*Task description*.
A line below contains "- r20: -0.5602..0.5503", and a later one contains "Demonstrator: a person". Repeat both, with every line between them, exactly.
*** Block opens ***
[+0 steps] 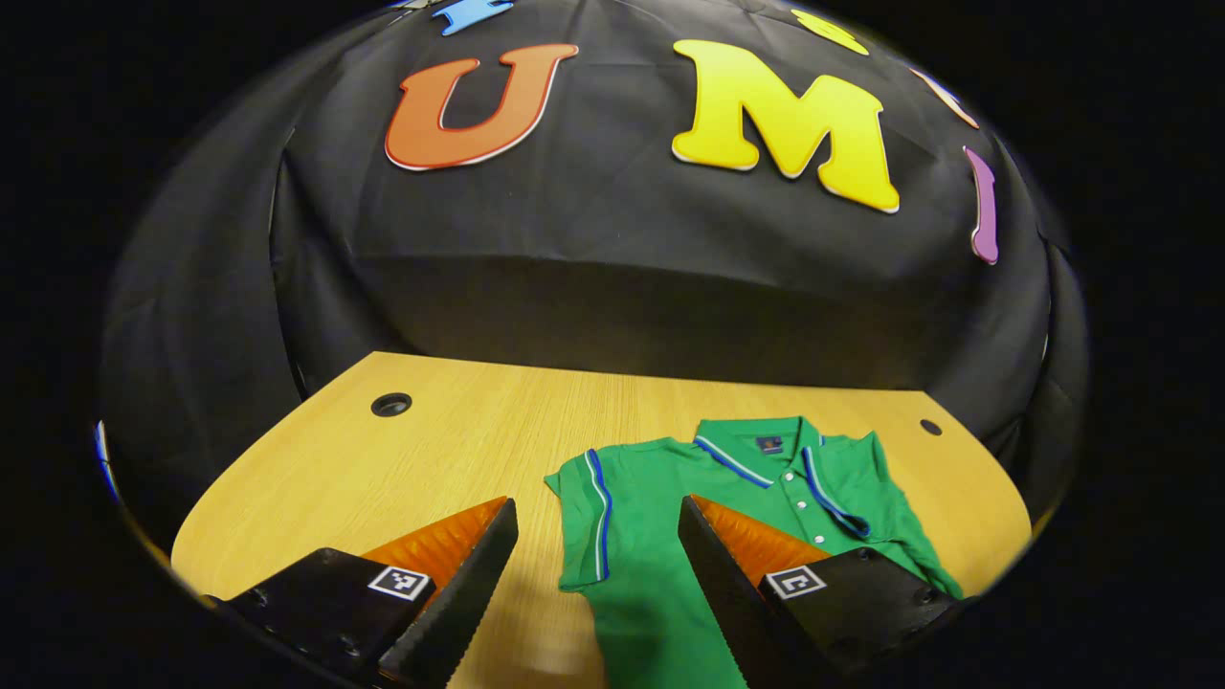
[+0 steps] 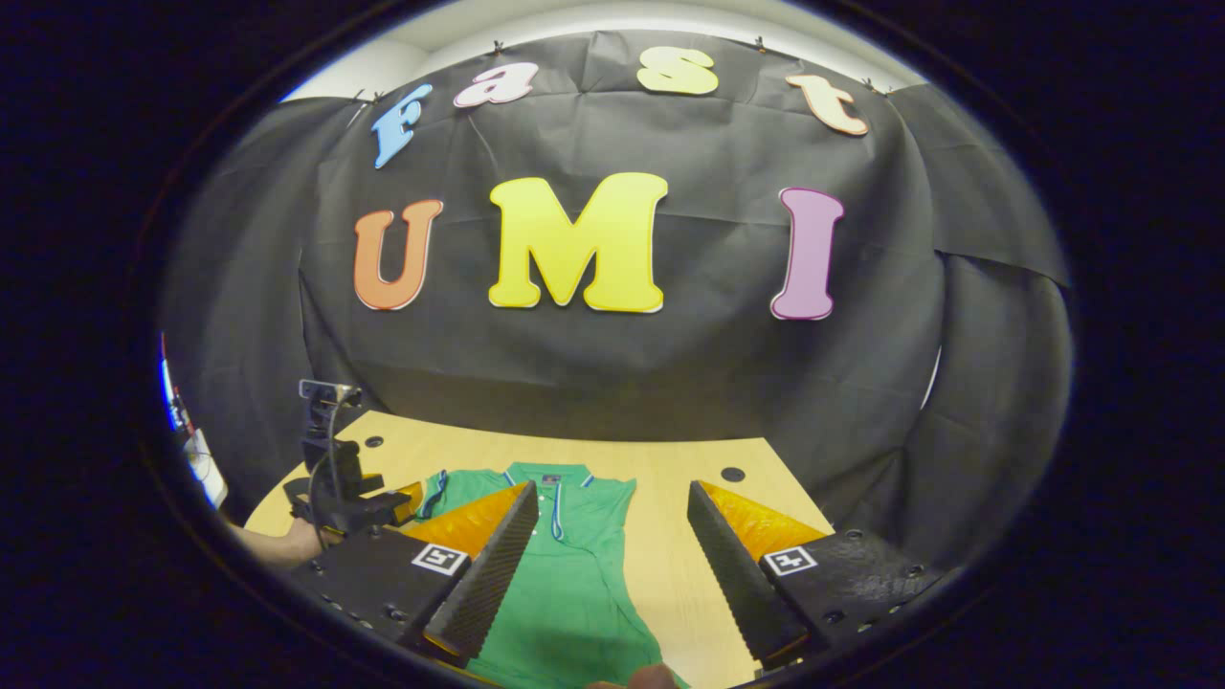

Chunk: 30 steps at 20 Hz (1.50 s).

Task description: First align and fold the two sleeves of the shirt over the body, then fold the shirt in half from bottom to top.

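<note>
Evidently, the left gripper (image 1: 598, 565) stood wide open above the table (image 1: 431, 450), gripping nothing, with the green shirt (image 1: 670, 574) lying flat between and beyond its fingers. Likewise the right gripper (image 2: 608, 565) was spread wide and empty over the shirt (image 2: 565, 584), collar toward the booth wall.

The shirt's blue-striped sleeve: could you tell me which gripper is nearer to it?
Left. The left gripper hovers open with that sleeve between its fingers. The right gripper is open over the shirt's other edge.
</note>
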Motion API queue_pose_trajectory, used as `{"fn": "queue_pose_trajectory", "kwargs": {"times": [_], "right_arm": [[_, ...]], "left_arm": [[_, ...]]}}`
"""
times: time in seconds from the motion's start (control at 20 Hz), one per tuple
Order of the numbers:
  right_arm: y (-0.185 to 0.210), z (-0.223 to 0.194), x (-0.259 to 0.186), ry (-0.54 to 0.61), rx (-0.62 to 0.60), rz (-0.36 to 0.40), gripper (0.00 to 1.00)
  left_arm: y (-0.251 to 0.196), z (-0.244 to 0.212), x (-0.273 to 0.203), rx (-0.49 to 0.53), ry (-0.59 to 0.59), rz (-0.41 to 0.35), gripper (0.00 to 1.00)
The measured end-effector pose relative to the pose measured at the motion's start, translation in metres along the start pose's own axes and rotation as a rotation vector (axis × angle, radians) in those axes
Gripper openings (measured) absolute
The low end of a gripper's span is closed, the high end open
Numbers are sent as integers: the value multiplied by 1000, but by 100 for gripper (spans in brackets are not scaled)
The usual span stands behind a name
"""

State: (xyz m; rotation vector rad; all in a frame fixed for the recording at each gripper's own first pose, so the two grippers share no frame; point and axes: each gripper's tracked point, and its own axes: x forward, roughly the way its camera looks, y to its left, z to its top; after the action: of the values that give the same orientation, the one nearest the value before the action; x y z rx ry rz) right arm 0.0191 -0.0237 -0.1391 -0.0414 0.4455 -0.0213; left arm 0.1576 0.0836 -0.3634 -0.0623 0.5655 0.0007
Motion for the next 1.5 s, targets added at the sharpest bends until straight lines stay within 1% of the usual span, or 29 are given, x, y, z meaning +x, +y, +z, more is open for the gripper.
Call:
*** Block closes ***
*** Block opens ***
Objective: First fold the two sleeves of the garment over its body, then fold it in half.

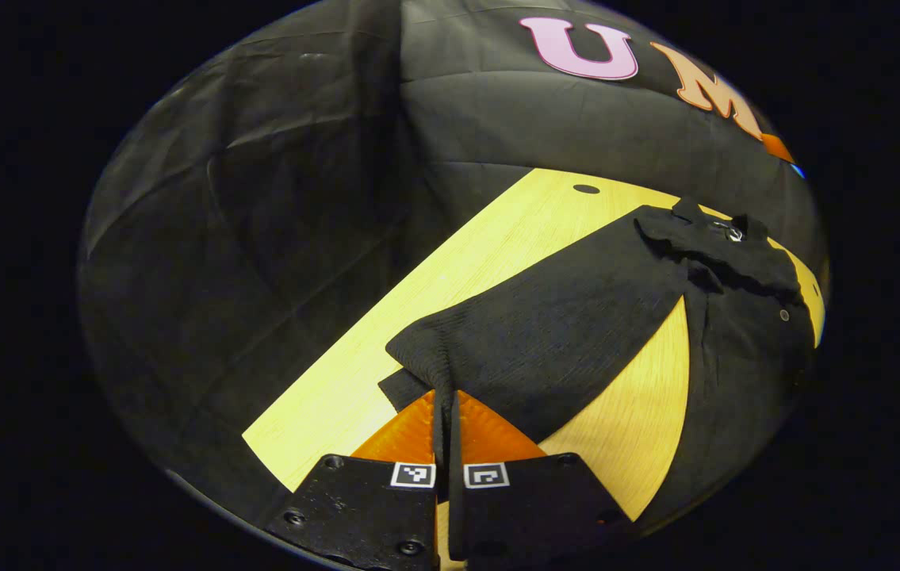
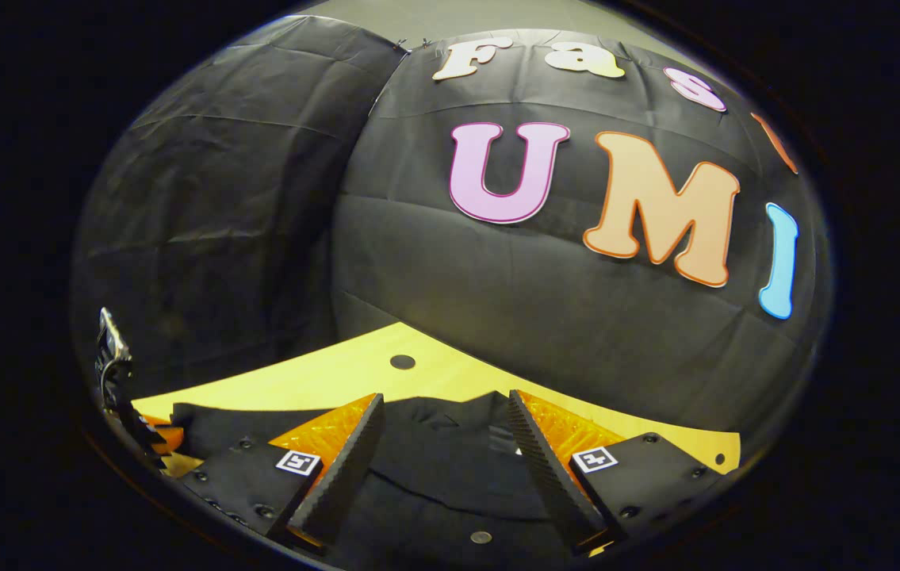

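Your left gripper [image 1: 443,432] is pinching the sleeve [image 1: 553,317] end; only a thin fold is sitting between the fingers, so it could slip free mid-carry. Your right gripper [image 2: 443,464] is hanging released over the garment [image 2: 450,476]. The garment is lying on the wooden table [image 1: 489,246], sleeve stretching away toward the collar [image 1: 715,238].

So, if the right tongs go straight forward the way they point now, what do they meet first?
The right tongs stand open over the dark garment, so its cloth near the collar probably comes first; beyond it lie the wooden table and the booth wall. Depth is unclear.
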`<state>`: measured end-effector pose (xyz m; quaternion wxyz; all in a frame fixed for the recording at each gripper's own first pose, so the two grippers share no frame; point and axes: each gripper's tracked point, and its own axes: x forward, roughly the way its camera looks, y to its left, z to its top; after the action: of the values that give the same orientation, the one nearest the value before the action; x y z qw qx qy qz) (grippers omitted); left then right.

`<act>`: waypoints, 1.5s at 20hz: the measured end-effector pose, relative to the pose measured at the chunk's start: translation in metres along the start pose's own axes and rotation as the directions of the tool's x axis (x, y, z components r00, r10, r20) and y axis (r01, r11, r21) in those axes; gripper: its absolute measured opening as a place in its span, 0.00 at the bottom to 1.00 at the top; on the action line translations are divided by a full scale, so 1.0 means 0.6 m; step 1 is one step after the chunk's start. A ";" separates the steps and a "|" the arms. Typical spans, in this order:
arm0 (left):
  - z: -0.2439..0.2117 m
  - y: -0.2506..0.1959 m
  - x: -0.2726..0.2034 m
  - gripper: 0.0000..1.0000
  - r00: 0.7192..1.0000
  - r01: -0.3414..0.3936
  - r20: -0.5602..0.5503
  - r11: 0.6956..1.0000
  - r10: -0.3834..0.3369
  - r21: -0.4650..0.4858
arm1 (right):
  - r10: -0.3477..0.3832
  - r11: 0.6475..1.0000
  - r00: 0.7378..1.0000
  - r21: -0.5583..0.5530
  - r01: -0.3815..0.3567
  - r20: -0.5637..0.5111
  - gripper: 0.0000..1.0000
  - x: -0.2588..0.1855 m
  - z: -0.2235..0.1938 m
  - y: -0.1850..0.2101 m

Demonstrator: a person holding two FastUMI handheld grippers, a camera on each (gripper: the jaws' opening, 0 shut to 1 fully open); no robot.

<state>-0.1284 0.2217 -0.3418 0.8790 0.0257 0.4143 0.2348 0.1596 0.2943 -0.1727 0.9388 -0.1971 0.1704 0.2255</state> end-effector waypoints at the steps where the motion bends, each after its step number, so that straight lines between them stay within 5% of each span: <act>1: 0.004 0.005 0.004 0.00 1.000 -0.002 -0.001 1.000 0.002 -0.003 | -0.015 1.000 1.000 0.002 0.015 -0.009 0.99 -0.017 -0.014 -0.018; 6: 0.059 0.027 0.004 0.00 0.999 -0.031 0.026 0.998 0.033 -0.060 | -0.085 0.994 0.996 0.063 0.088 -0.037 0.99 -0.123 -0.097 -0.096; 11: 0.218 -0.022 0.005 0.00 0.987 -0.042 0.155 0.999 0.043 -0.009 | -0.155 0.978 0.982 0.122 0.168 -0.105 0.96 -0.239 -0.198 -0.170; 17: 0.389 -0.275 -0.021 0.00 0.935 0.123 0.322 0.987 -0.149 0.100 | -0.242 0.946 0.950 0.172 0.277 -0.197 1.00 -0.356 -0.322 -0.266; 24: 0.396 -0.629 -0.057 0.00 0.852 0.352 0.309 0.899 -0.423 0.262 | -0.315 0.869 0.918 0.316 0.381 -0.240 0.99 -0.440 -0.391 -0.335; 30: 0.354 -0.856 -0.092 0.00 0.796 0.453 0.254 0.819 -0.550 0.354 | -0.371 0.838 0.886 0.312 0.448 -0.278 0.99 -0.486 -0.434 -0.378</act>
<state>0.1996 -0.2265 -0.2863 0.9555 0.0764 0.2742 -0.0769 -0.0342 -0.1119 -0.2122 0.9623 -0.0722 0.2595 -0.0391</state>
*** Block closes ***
*Answer to this exercise*.
  - r20: -0.5602..0.5503
  - r11: 0.6956..1.0000
  - r10: -0.3834..0.3369
  - r21: -0.4650..0.4858
arm1 (right):
  - r10: -0.3477..0.3832
  - r11: 0.6475..1.0000
  - r00: 0.7378..1.0000
  - r21: -0.5583..0.5530
  - r01: -0.3815..0.3567
  - r20: -0.5637..0.5111
  - gripper: 0.0000..1.0000
  - x: -0.2588..0.1855 m
  - z: -0.2235..0.1938 m
  - y: -0.1850..0.2101 m

Demonstrator: a person holding two FastUMI handheld grippers, a camera on each (gripper: the jaws' opening, 0 shut to 1 fully open); no robot.

There is nothing more to this answer.